What is the currently recommended way to store currency values in s SQLite database? I see the following in the Xojo docs:
Use the REAL data type to store currency values in conjunction with DatabaseRecord.CurrencyColumn and DatabaseField.CurrencyValue.[/quote]
But I also see others in the forum saying to use INTEGER.
I will definitely need to compare currency values, along with adding and multiplying them. I imagine I can store them as cents in an INTEGER field, and then rely on the UI to convert to 2-digit currency values for display to the user. If I do that, I can rely on SQLite itself to compare values (larger, or smaller than, or equal).
remember, SQLite doesn’t have true “datatypes”, but it has data affinity…
So I would suggest you use “REAL”, or as suggested, “INTEGER” and handle the “cents” youself.
if you end up assigning any other affinity there is a chance an “ORDER BY” will be “text” instead of “numeric” compare.
My Tadpole app has to in some cases apply a CAST(x as double) to insure the desired result.
If you use REAL you will get some weird rounding issues UNLESS you store a fixed number of decimals. For dollar-based amounts (with cents, so two significant decimals) I’d recommend storing three decimal places, and the last (unseen) decimal place is stored using Banker’s Rounding .
The third decimal will come in handy when you have to handle weird taxes like 9.975% or fractional quantities (e.g. 0.15 ft) for large amounts (e.g. 471).
[quote=343280:@Dave S]SQLite HAS NO IDEA WHAT XOJO DATATYPES ARE
in this case it will default to NUMERIC anyways[/quote]
Of course it doesn’t, no need to scream. Once you get your currency data out of SQLite and into your app, make sure to use Currency for all operations. Then convert it back to REAL with appropriate decimals and rounding when writing back to your database.
I wasn’t “screaming”… I was attempting to make a point… everyone keeps insisting (or inferring) that Sqlite knows and understands all the same datatypes that Xojo does, and that is not only an untrue statement, but a very dangerous assumption to make…
ANY Sqlite data affinity can be manipulated via STR(), VAL() and other related functions… but it is not, will not and cannot be “currency” datatype while in the realm of SQLite. Meaning it is still left to the developer to convert things.
That all being said… Those conversions from DOUBLE to Currency and back are susceptible to the same precision and rounding issues that the Xojo Double datatype have… Less so, because you are “probably” not going to be dealing with numbers that exceed the precision limits (4 decimal points at most)…

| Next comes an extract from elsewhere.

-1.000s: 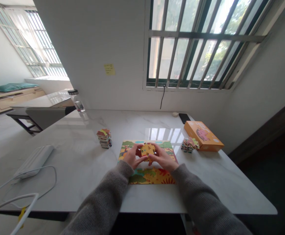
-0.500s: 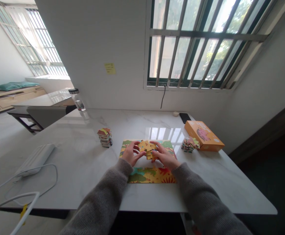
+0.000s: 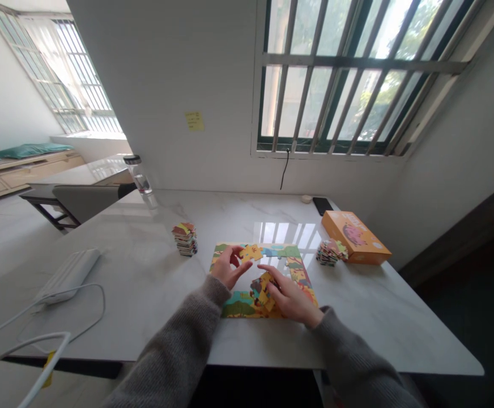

This entire thread has been very helpful. I really appreciate it. For currency values that have cents stored (i.e, not rounded to the nearest dollar), I’ll use the Xojo Currency data type and store it in a SQLite REAL column. For currency values that are rounded to the nearest dollar, I’ll use the Xojo Integer data type and store it as INTEGER.
The FileMaker app I’m converting has both kinds of currency fields in various layouts.
My advice would be to not use the currency datatype at all if you are not in full control of the calculations that are made with the data from the database. The currency datatype handles division by zero in a very strange manner and although there is said that the currency datatype is in fact a Int64 datatype, they are both handled different in case of division by zero.
In the case of the Int64 the division by zero results in a ‘inf’ -value (infinity), but in the case of the currency the result is a ‘normal’ number that can be used in further calculations without ever been noticed. There was said that this would be a random number but with every new start of the program it generates every time the same sequence of numbers.
To show what i mean make a new program with 2 listboxes and 2 buttons, in the action event of the first button put this code:
Your point is well-taken, but the way you quoted me was not related to your point. If you read my quote, it only pertains to Xojo. Use only Currency in Xojo if you are doing currency calculations. If you use Double you will get bitten at some point and your users will be angry, and may even sue for damages when they made a sale and lost money because of a weird value that doesn’t get properly represented by a Double.
How you store your Currency in SQLite is another matter entirely. You could store it as a numeric type or even a string., since you usually care about two digits of precision. In our software we store it with three digits of precision: we convert the Currency to a Double and round it to three digits using Bankers’ Rounding.